2

I am having some xml documents which have a structure like this:

<root>
  <intro>...</intro>
   ...
  <body>
    <p>..................
       some text CO<sub>2</sub>
       .................. </p>
   </body>
</root>

Now I want to search all the results with phrase CO2 and also want to get results of above type in search results. For this purpose, I am using this query -

cts:search 
(fn:collection ("urn:iddn:collections:searchable"), 
cts:element-query
          (
            fn:QName("http://iddn.icis.com/ns/fields","body"), 
            cts:word-query
            (
              "CO2", 
              ("case-insensitive","diacritic-sensitive","punctuation-insensitive",
                "whitespace-sensitive","unstemmed","unwildcarded","lang=en"),
              1
            )
          )
, 
("unfiltered", "score-logtfidf"), 
0.0)

But using this I am not able to get document with CO<sub>2</sub>. I am only getting data with simple phrase CO2.

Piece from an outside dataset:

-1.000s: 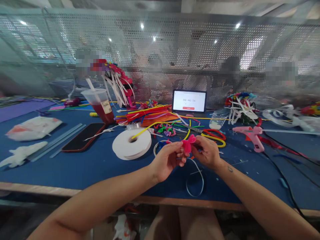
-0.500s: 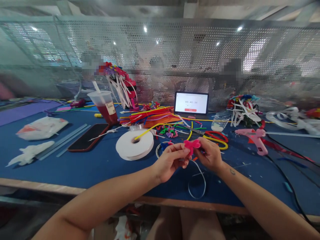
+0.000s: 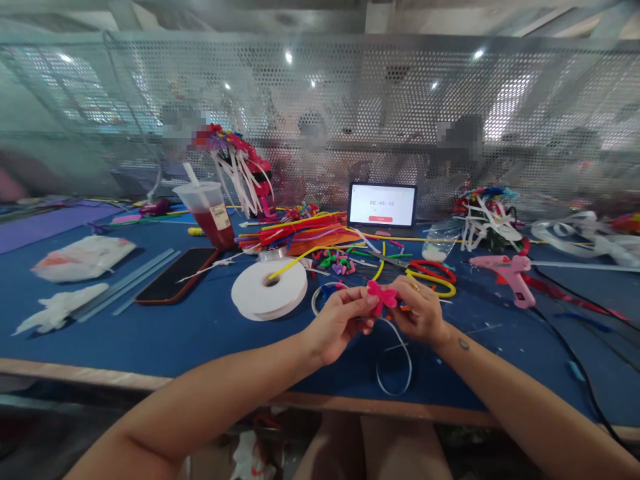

If I replace the search phrase to CO 2 then I am able to get documents only with CO<sub>2</sub> and not with CO2

I want to get combined data for both CO<sub>2</sub> and CO2 as search results.

So can I ignore <sub> by any means, or is there any other way to cater this problem?

Ankit Bhardwaj
  • 754
  • 8
  • 27

2 Answers2

5

The issue here is tokenization. "CO2" is a single word token. CO<sub>2</sub>, even with phrase-through, is a phrase of two word tokens: "CO" and "2". Just as "blackbird" does not match "black bird", so too does "CO2" not match "CO 2". The phrase-through setting just means that we're willing to look for a phrase that crosses the <sub> element boundary.

You can't splice together CO<sub>2</sub> into one token, but you might be able to use customized tokenization overrides to break "CO2" into two tokens. Define a field and define overrides for the digits as 'symbol'. This will make each digit its own token and will break "CO2" into two tokens in the context of that field. You'd then need to replace the word-query with a field-word-query.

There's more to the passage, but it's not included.